Even though neighbour and neighbor are spelt differently, they both have the same meaning. It's defined as a person who lives nearby, adjacent to you, or next door even. So people who live on the same street as you would be your neighbours. Someone who lives next door would be a next-door neighbor (or next-door neighbour).
However, distance isn't necessary when describing neighbours. If you live in a city you'll have many neighbours, some living above you or below you, and in the same building. Whereas, if you live in a more rural setting, your closest neighbours could be miles away.
There's another definition used as a verb for referring to something situated next to or close by something. For example, the park neighbors the school.
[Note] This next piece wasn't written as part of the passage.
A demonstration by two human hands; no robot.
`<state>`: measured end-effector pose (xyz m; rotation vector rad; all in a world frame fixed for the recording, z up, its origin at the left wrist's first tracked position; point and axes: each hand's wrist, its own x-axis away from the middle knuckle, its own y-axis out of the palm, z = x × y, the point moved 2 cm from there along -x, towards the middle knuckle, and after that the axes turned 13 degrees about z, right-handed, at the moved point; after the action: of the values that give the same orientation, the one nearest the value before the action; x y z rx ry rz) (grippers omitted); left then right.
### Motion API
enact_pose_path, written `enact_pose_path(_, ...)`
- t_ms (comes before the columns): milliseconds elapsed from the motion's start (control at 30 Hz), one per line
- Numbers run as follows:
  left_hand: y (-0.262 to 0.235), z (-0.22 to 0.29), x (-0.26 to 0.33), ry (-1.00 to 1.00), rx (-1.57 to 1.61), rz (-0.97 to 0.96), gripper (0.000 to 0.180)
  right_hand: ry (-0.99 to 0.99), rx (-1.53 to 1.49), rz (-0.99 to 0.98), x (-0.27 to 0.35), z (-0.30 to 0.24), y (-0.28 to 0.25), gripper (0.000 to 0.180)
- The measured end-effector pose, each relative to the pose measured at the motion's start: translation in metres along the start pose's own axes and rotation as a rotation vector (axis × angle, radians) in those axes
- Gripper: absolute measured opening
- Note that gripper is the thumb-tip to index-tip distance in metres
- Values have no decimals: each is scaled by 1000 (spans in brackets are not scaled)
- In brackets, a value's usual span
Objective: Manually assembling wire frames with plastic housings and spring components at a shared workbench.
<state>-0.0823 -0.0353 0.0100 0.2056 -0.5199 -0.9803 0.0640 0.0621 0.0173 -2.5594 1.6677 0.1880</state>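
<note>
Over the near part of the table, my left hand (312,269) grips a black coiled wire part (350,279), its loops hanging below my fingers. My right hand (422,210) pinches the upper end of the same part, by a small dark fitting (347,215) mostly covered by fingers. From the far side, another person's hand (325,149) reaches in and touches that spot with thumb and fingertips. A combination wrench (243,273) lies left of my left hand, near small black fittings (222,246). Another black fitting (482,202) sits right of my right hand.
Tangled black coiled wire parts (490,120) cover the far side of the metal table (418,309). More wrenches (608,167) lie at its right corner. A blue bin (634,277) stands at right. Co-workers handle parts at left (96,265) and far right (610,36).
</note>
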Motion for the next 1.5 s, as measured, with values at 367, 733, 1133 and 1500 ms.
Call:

The plural, neighbors, refers to multiple people living near you at once—for example, the neighbors down the street.
Which Is the correct version?
Well, both are. They are the exact same word, and they share the same definition. The only difference is that they have different spelling. It's just a difference between American and British English. Deciding the correct spelling depends on your geographical location, as different versions are valid for other parts of the world.
- American English: Neighbor.
- British English: Neighbour.
As English speaking countries have evolved through time, even though they share the same language, there have been some variations in spelling and pronunciation.
What version to use in American or British English?
In British English and the Oxford English Dictionary, the word neighbour is the correct spelling. They use the form neighbour in the American dictionary and American spelling. In America, it's common to drop silent and unnecessary u's from words, so many common words featuring the ou are replaced with just an o instead. We see this with flavor, color, favor, and of course, neighbor.
There are spelling differences because Britain has adopted many words from France, Germany, and Spain, as European languages all influenced each other. When adopting words, they often keep the spelling of the original word or draw inspiration from it.
Meanwhile, in other English speaking countries like America, the language has evolved from the original settlers. American English has been affected by the different immigration waves of many different cultures to the United States. It's more traditional for them to spell a word as it's said and remove unnecessary letters.
Is neighbour/neighbor a proper noun?
The world neighbor or neighbour can be used as a noun or a verb. It's not a proper noun, though. Proper nouns are always capitalized, but not all capitalized words equal a proper noun. Neighbor or neighbour would be capitalized at the beginning of a sentence because that is grammatically correct. But that doesn't make it a proper noun.
Examples of neighbor or neighbour in a sentence:
We've put together some examples of using neighbor and neighbour as both a noun and a verb in a sentence. This will allow you to see how it's used in the English language.
- My next-door neighbor gave me a pie.
- The neighbors hosted a party last week.
- Several neighbors have been upset with the construction works.
- One neighbor would be okay, but I don't want two neighbors next door.
- My next-door neighbour has just moved in.
- Your neighbour dropped this off for you.
- We left it with a neighbour.
- The school in the neighboring county is on holiday this week.
- My house neighbours a lovely wooded area.
As you can see, the spelling doesn't change the sentence's meaning. Even though the words neighbor and neighbour have a spelling difference, they share the same definition.
In this article, we've discussed the appropriate form of neighbor to use, depending on where you are. We've cleared up the confusion around which word is correct to use and where. As discussed, it's a case of American or British English. Neighbor is appropriate for American English, and neighbour is suitable for British English.
Even though the word is capitalized sometimes, that doesn't make it a proper noun, although it sometimes gets used as a verb. We've also demonstrated how to use both spellings in a sentence appropriately, so you understand that even though they have a spelling difference, they are the same words.